と、笑いが治まったちーちゃんが身を乗り出して唯ちゃんに聞いた!


「知ってるというか、同じ中学だっただけで、面識あるわけじゃないよ?」


「同中だったんだ~!ねぇ、霧島くんって中学の時って、どんな感じだったの!?」



ちーちゃんの目のキラキラさが半端ない…!



「私は同じクラスにもなったことないし、詳しくはわからないけど……。とにかく荒れてたかな?!1年生のときにはもう、何回か学校にパトカー来てたっけ…。喧嘩ばっかりで手がつけられなかったみたいで、先生たちがかなり困ってたかな……。それから霧島くん、あまり学校来なくなってたみたいで。
でも、3年生の……一学期頃かな?急に学校に登校するようになってきて、雰囲気も別人というか、すごく大人っぽくなってて!噂だと、実家にあまり帰ってなくて、なんでも社会人の女性の家に寝泊まりしてたとか。」



「「え!!!社会人の女性!!?」」



ちーちゃんと一緒にハモってしまった…!


「ん~、でもあくまでも噂だからね。でもそれからの霧島くんのモテようといったら凄くて!!告白がひっきりなしだったみたい。霧島くんの彼女になりたくて、なんでもこの高校まで追いかけてきた女の子もいるみたいよ!」


「そりゃ~あのモテようじゃ仕方ないよね~。」


と、ちーちゃんが納得する。



「な、なんか、すごいね、霧島くんって……。」


私は圧倒されていた。



なんだか、色々と凄い人なんだなと思ってしまった。


「たしかにめっっっちゃ、かっこいいもんね!!!霧島くん!」



ち、ちーちゃん?!



目がハートになってるけど!?



「それに霧島くんってさ、うちの生徒がヤンキーに絡まれてるところを何回か助けたことあるみたい!それで人気が爆発したみたいだよ?まぁほとんど人から聞いた話だけどね。」


と唯ちゃんが、これで全部かな?という感じで話を切り上げた。


「そっか、これで納得がいったゎ!あの霧島フィーバーの強力すぎる意味がっ!!」


と、ちーちゃんがウンウンと頷く。


「それにしても咲希ちゃんが霧島くんを知らなかったとはね。タイプじゃないの?」


「…え?タイプ?」


サラッとそんなことを言ってきた唯ちゃん。


「咲希ちゃん、他の女の子みたくあんまり騒がないから、てっきりタイプじゃないのかな?って。

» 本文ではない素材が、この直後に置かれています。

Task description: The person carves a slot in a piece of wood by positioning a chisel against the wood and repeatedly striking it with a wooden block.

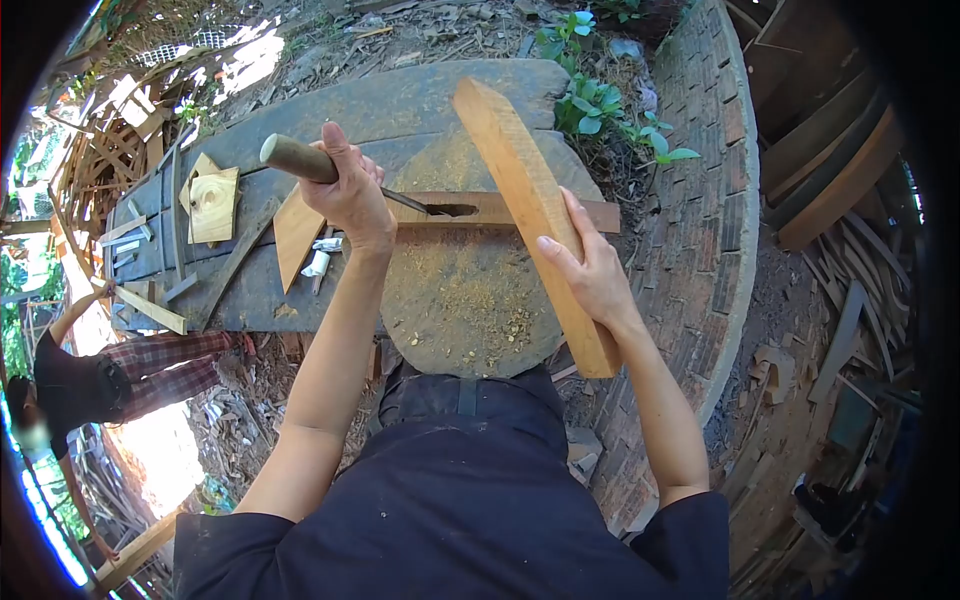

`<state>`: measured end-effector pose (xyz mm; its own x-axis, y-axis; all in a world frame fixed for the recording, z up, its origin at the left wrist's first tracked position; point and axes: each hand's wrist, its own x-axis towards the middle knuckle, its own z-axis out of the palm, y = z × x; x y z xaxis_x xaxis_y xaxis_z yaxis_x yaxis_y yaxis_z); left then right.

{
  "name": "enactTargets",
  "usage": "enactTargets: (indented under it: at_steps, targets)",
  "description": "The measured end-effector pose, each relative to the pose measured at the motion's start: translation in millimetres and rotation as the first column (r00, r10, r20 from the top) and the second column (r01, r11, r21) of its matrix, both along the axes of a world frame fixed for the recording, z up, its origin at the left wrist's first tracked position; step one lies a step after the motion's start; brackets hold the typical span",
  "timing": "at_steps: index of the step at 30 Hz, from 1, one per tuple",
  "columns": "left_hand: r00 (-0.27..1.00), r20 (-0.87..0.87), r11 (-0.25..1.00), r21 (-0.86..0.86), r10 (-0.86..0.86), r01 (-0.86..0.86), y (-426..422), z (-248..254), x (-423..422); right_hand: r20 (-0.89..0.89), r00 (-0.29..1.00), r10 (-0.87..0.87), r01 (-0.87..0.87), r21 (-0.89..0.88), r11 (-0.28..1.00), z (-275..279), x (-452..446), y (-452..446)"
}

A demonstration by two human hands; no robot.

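Observation:
My left hand (352,200) is closed round the wooden handle of a chisel (295,158). The chisel slants, its dark blade reaching to a slot in a narrow wooden bar (490,212). That bar lies across a round wooden board (450,320) strewn with shavings and sawdust. In my right hand (592,268) is a thick, slightly curved wooden block (515,175), held near its lower half, thumb on top. The block passes over the bar's right part and hides some of it. Just left of my left wrist are an angled wood piece (298,238) and a small white object (316,264).
Under the board is a dark plank table (400,95), with a pale wood block (213,206) and several strips at left. A brick wall (700,200) edges the right side. Another person (90,385) stands at far left, holding wood. Scrap wood (840,340) lies far right.

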<state>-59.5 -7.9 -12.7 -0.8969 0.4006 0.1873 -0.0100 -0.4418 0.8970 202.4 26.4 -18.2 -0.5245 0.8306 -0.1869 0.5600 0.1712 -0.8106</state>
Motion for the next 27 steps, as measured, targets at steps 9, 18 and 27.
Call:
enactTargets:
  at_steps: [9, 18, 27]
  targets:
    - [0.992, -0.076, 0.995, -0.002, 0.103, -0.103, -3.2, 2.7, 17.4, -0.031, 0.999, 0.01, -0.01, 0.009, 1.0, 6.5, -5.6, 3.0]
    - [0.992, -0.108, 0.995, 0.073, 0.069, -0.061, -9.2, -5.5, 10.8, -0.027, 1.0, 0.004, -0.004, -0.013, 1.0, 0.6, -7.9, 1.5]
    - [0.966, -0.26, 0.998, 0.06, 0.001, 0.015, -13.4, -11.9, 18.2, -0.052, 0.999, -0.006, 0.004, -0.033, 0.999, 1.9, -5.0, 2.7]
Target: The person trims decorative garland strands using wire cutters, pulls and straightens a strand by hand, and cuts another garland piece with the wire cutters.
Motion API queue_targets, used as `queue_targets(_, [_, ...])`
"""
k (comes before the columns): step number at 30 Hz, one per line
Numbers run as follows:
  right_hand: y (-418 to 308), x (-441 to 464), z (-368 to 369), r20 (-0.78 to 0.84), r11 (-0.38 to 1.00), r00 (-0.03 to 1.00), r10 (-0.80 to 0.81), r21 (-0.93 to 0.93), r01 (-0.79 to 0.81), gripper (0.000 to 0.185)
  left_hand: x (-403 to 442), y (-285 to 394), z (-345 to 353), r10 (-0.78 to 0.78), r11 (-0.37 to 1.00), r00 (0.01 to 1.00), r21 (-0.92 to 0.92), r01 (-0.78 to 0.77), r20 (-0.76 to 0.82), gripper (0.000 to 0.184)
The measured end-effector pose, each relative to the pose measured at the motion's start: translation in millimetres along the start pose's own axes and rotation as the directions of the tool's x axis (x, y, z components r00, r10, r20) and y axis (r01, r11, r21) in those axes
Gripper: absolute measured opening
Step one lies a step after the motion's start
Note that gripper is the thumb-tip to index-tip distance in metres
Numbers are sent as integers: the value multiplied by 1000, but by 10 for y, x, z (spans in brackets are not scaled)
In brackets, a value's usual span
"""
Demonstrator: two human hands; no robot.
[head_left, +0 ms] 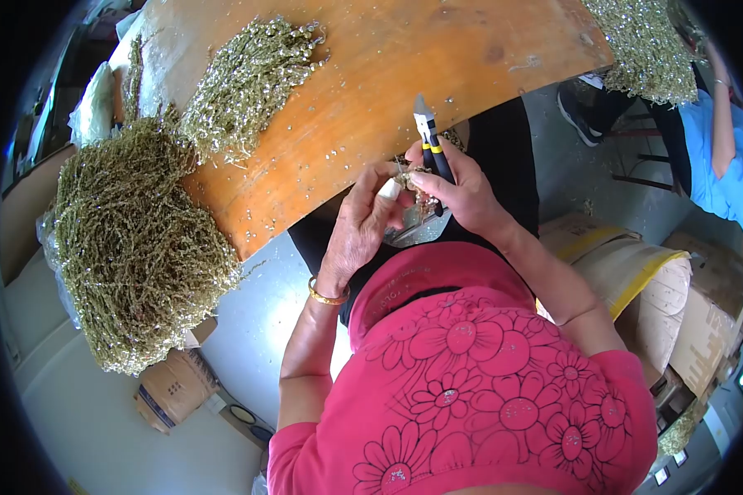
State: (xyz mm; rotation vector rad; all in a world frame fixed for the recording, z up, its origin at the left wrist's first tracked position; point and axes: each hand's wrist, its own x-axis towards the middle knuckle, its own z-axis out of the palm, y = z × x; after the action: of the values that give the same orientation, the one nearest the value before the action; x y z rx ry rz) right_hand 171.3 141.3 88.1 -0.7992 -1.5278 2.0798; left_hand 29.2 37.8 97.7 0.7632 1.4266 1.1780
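Observation:
Pliers point(425, 124) with black handles and yellow bands are held in my right hand point(464, 188), jaws pointing up and away from me. Its thumb and fingertips meet my left hand point(365, 210) in front of my lap. Between the two hands is a small bunch of gold glittery strand point(421, 196), pinched by my left fingers and partly hidden. Something white covers my left thumb tip point(390, 189). A gold bangle point(327, 294) circles my left wrist.
The orange wooden table point(371, 66) lies ahead, bearing a glittery gold-green bundle point(252, 87). A larger bundle point(136, 247) hangs over its left edge, another point(648, 49) at far right. Cardboard boxes point(619, 272) stand on my right. A person in blue point(731, 165) sits at right.

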Motion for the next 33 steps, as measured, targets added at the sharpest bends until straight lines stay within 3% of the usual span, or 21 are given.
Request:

」



た、タイプ??



タイプってなんなんだろうか…。


「あぁ~ダメダメ!咲希は昔からそういうのに疎いんだ!」


と、ちーちゃんが助け舟をだしてくれた。


「でもさ、さっきの咲希の話の流れの……その……… “先輩” のくだりはちょっと!…ぷくく。それに霧島くんのフルネーム今さら知るなんて……ぶはっ!!」


「千枝ちゃん、どうしたの!?お腹痛いの!?」



ちーちゃんがお腹をおさえているからか、唯ちゃんがまた心配そうに声をかける。



もう!ちーちゃんってば!



間違いなんて誰でもあるのにー…。



この休み時間、私はちょっと拗ねてしまった。





それにしても…。



今朝の霧島くんとの会話をふと思い出した。



『そっか…よかった……!』




最後……、


霧島くん、ホッとしたような…優しい声だったな…。



彼の温かさを初めて知った、そんな気がした。